* DESCRIPTION OF THE TASK:
From the first line of the data below, copy each line up to the one containing "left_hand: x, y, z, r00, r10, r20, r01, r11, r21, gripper", and include that line too.

* RAW DATA:

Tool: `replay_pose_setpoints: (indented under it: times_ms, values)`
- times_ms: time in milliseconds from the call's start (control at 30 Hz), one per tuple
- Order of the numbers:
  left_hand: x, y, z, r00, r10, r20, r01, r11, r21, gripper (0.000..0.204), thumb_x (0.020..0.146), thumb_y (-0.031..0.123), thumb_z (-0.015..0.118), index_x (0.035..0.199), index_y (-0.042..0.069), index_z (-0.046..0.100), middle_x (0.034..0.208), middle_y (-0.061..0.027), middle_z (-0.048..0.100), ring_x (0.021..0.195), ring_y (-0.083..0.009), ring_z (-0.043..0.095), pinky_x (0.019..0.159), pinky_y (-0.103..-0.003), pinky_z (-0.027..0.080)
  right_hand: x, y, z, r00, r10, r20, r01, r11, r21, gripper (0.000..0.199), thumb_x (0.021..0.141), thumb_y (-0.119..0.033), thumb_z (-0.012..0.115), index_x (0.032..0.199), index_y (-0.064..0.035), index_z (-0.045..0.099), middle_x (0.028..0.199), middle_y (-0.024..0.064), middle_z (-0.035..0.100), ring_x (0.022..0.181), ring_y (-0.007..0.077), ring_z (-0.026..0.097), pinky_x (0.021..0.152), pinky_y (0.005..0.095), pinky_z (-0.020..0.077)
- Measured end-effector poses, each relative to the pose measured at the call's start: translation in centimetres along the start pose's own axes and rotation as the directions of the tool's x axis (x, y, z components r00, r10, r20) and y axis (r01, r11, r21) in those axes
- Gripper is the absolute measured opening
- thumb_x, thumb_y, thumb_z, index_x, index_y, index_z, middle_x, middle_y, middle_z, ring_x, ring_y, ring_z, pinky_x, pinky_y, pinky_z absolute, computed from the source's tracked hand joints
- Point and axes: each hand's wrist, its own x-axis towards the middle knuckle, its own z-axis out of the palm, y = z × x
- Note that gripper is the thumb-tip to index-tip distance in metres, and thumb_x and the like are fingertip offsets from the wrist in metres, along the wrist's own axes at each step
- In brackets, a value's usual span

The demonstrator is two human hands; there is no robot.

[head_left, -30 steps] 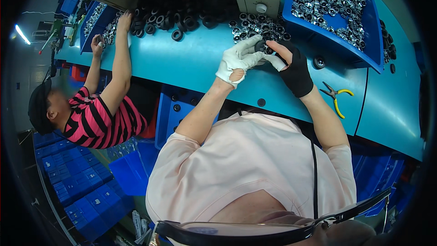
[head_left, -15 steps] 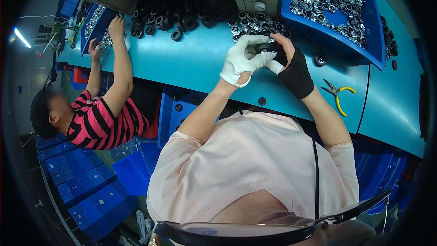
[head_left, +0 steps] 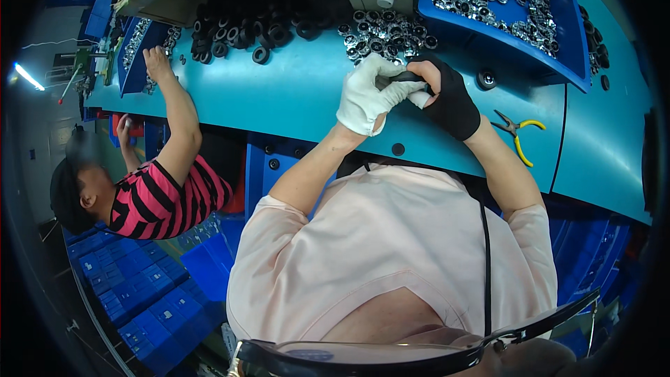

* RESULT:
Tool: `replay_pose_setpoints: (indented under it: times_ms, values)`
- times_ms: time in milliseconds from the call's start (control at 30 Hz), one per tuple
- Order of the numbers:
  left_hand: x, y, z, r00, r10, r20, r01, r11, r21, gripper (0.000..0.204), thumb_x (0.020..0.146), thumb_y (-0.031..0.123), thumb_z (-0.015..0.118), index_x (0.035..0.199), index_y (-0.042..0.069), index_z (-0.046..0.100), middle_x (0.034..0.208), middle_y (-0.061..0.027), middle_z (-0.048..0.100), ring_x (0.021..0.195), ring_y (-0.083..0.009), ring_z (-0.043..0.095), pinky_x (0.019..0.159), pinky_y (-0.103..-0.003), pinky_z (-0.027..0.080)

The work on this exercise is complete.